In the wake of the global financial crisis of 2008-9 and the Arab uprisings, there occurred a series of transnational-to-local occupations, protests, campaigns and marches under the large and twitchy umbrella of a broadly anti-capitalist movement of movements. In the UK foci of discontent included the ending of the EMA, the tripling of student fees, the Health and Social Care Bill, benefit cuts, and corporate tax evasion and avoidance. One student activist told me that for all the anarchistic and other honed theoretical tendencies sheltering under the umbrella, most activists acknowledged that Marx was the ‘granddaddy’ of pertinent theory without espousing Marxism. In short, those we might call resisters, heterogeneous and smart, were clear and united about what they were against, but much vaguer about what they were for. This of course was both a strength and a weakness. It was also a scenario beyond old versus new social movements.

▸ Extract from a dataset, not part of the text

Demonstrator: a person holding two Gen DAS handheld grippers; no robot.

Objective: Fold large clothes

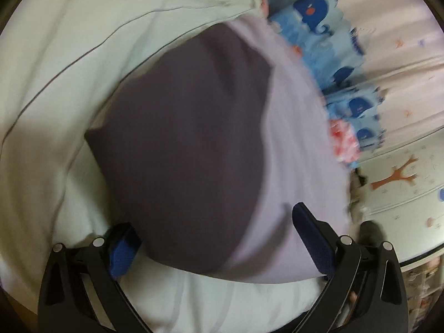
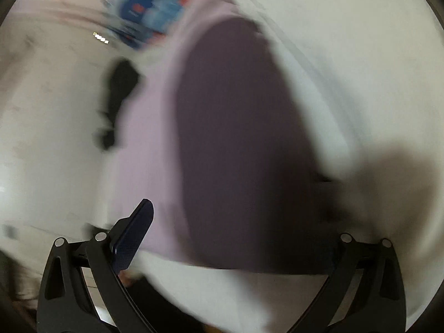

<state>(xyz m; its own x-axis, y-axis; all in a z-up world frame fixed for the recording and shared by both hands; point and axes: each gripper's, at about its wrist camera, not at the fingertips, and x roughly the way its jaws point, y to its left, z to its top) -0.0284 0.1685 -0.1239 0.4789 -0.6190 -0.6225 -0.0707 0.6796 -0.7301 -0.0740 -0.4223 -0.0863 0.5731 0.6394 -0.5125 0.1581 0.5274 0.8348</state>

The final set of issues has been much debated – how to characterize today’s versions of civil society, the public sphere and social movements. Castells writes of ‘networked social movements’ in his ‘Networks of Outrage and Hope’. This is in acknowledgement of the rise of what he calls ‘mass self-communication’, based on horizontal networks of interactive, multidirectional communication on the Internet and, even more, in wireless communication networks. The movement activity of the last few years, he insists, have their genesis in structural economic crisis and deepening crises of legitimation. But they do not just arise from poverty or political despair. They have also been triggered by outrage against the brazen injustice of and by hope for change deriving from successful uprisings in other parts of the globe. These movements have, Castells posits, common characteristics. For example:
- they are spontaneous in origin, usually sparked by indignation (typically, with seeds sown in the enabling sector of civil society);
- they comprise ‘networks of networks’ (typically, moving into the protest sector of civil society, with decentred structures involving interaction between multiple nodes);
- this horizontality of networks supports cooperation and solidarity while undermining the need for leadership;
- they accomplish the transition from outrage to hope by deliberation (Habermas’ public use of reason) in autonomous or democratic spaces;
- they favour non-violence (typically, using civil disobedience as a tactic of choice);
- they become movements by occupying urban spaces (typically, local spaces globally connected);
- they are highly self-reflexive;
- they are rarely programmatic;
- they aim at changing the values of society;
- they are fundamentally political (typically, engaging in direct, deliberative democracy based on networked democracy;
- they generate their own form of time: ‘timeless time’ (typically, living in the moment while opening up an unlimited horizon of possible futures);
- they are ‘viral’, globally accessible and inspirational to others.
Of course I have done less than justice to Castells here; but he does in my view raise shrewd and highly topical sociological questions about civil society, the public sphere and social movements. It is within a frame ‘something like this’ that a contemporary theory and programme of research might be established. Things have moved on since Habermas addressed and then ceased to address such issues.